Description of the task: Write each record again exactly as it stands.

[[ Input for this task open ]]

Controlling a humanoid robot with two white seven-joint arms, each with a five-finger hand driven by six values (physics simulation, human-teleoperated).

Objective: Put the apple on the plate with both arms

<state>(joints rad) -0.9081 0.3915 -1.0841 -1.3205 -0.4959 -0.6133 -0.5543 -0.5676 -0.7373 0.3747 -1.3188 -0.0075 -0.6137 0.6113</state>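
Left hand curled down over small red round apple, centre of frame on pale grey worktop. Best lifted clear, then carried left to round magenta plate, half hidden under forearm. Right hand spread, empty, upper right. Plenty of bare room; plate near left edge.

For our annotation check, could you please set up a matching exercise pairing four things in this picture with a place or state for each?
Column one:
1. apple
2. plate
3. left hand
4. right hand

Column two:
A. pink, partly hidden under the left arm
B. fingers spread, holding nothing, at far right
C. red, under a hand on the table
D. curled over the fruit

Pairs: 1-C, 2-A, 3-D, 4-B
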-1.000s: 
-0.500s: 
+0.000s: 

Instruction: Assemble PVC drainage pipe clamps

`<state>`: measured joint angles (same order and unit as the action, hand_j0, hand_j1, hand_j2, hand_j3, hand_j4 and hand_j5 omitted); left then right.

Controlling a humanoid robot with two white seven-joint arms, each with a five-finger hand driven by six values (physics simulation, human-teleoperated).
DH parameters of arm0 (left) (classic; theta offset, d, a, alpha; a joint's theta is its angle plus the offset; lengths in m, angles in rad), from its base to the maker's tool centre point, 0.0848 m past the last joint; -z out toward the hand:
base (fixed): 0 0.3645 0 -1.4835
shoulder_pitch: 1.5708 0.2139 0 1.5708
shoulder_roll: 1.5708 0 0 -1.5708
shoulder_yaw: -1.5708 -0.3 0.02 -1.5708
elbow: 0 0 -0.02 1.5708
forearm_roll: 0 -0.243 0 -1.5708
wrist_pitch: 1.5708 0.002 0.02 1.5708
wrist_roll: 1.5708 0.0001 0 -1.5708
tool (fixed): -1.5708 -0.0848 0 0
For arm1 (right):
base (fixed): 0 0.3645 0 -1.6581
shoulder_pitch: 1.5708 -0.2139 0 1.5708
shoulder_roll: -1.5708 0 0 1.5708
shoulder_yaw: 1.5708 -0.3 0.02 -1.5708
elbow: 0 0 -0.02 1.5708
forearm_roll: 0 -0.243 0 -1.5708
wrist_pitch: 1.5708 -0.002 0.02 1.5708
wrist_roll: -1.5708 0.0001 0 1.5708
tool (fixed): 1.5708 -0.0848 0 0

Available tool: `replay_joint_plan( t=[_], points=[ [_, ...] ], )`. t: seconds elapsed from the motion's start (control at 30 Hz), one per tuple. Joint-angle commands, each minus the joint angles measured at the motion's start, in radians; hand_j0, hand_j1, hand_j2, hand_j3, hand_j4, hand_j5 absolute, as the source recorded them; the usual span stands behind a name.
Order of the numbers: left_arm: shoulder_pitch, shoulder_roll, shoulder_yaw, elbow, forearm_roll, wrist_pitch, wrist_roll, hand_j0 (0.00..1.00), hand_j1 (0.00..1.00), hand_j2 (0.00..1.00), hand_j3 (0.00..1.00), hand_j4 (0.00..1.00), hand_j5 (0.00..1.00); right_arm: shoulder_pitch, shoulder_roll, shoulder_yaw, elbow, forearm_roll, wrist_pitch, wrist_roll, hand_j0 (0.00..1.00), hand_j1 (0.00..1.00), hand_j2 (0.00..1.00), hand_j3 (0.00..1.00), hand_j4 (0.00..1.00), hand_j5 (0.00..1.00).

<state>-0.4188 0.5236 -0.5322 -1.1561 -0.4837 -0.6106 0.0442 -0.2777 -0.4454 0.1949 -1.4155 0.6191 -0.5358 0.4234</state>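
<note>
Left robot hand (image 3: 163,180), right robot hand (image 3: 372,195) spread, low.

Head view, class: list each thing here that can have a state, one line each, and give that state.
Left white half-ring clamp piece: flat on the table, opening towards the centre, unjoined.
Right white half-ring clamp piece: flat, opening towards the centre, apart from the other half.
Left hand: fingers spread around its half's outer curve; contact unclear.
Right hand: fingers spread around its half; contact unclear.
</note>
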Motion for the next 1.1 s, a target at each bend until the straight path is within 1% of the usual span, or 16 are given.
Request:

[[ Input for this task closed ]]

Solution to this exercise:
Controlling a humanoid robot with two white seven-joint arms, each with a five-finger hand driven by six values (physics simulation, human-teleoperated).

Objective: Put the apple on the plate with both arms

<state>(joints rad) -0.9081 0.3915 -1.0841 -1.3205 -0.4959 -0.6133 -0.5543 -0.5676 -0.7373 0.3747 -1.3188 -0.0075 -0.6137 0.6113</state>
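Left hand curled down over small red round apple, centre of frame on pale grey worktop. Best lifted clear, then carried left to round magenta plate, half hidden under forearm. Right hand spread, empty, upper right. Plenty of bare room; plate near left edge.

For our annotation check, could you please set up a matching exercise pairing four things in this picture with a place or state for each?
Column one:
1. apple
2. plate
3. left hand
4. right hand

Column two:
A. pink, partly hidden under the left arm
B. fingers spread, holding nothing, at far right
C. red, under a hand on the table
D. curled over the fruit

Pairs: 1-C, 2-A, 3-D, 4-B
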-1.000s: 
-0.500s: 
+0.000s: 

Instruction: Assemble PVC drainage pipe clamps

`<state>`: measured joint angles (same order and unit as the action, hand_j0, hand_j1, hand_j2, hand_j3, hand_j4 and hand_j5 omitted); left then right.

Controlling a humanoid robot with two white seven-joint arms, each with a five-finger hand driven by six values (physics simulation, human-teleoperated).
DH parameters of arm0 (left) (classic; theta offset, d, a, alpha; a joint's theta is its angle plus the offset; lengths in m, angles in rad), from its base to the maker's tool centre point, 0.0848 m past the last joint; -z out toward the hand:
base (fixed): 0 0.3645 0 -1.4835
shoulder_pitch: 1.5708 0.2139 0 1.5708
shoulder_roll: 1.5708 0 0 -1.5708
shoulder_yaw: -1.5708 -0.3 0.02 -1.5708
elbow: 0 0 -0.02 1.5708
forearm_roll: 0 -0.243 0 -1.5708
wrist_pitch: 1.5708 0.002 0.02 1.5708
wrist_roll: 1.5708 0.0001 0 -1.5708
tool (fixed): -1.5708 -0.0848 0 0
For arm1 (right):
base (fixed): 0 0.3645 0 -1.6581
shoulder_pitch: 1.5708 -0.2139 0 1.5708
shoulder_roll: -1.5708 0 0 1.5708
shoulder_yaw: 1.5708 -0.3 0.02 -1.5708
elbow: 0 0 -0.02 1.5708
forearm_roll: 0 -0.243 0 -1.5708
wrist_pitch: 1.5708 -0.002 0.02 1.5708
wrist_roll: -1.5708 0.0001 0 1.5708
tool (fixed): 1.5708 -0.0848 0 0

Available tool: `replay_joint_plan( t=[_], points=[ [_, ...] ], )`. t: seconds elapsed from the motion's start (control at 30 Hz), one per tuple. Joint-angle commands, each minus the joint angles measured at the motion's start, in radians; hand_j0, hand_j1, hand_j2, hand_j3, hand_j4, hand_j5 absolute, as the source recorded them; the usual span stands behind a name.
Order of the numbers: left_arm: shoulder_pitch, shoulder_roll, shoulder_yaw, elbow, forearm_roll, wrist_pitch, wrist_roll, hand_j0 (0.00..1.00), hand_j1 (0.00..1.00), hand_j2 (0.00..1.00), hand_j3 (0.00..1.00), hand_j4 (0.00..1.00), hand_j5 (0.00..1.00); right_arm: shoulder_pitch, shoulder_roll, shoulder_yaw, elbow, forearm_roll, wrist_pitch, wrist_roll, hand_j0 (0.00..1.00), hand_j1 (0.00..1.00), hand_j2 (0.00..1.00), hand_j3 (0.00..1.00), hand_j4 (0.00..1.00), hand_j5 (0.00..1.00).

<state>-0.4188 0.5236 -0.5322 -1.1561 -0.4837 -0.6106 0.0442 -0.2777 -0.4454 0.1949 -1.4155 0.6191 -0.5358 0.4234</state>
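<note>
Left robot hand (image 3: 163,180), right robot hand (image 3: 372,195) spread, low.

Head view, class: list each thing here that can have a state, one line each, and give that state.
Left white half-ring clamp piece: flat on the table, opening towards the centre, unjoined.
Right white half-ring clamp piece: flat, opening towards the centre, apart from the other half.
Left hand: fingers spread around its half's outer curve; contact unclear.
Right hand: fingers spread around its half; contact unclear.
</note>
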Motion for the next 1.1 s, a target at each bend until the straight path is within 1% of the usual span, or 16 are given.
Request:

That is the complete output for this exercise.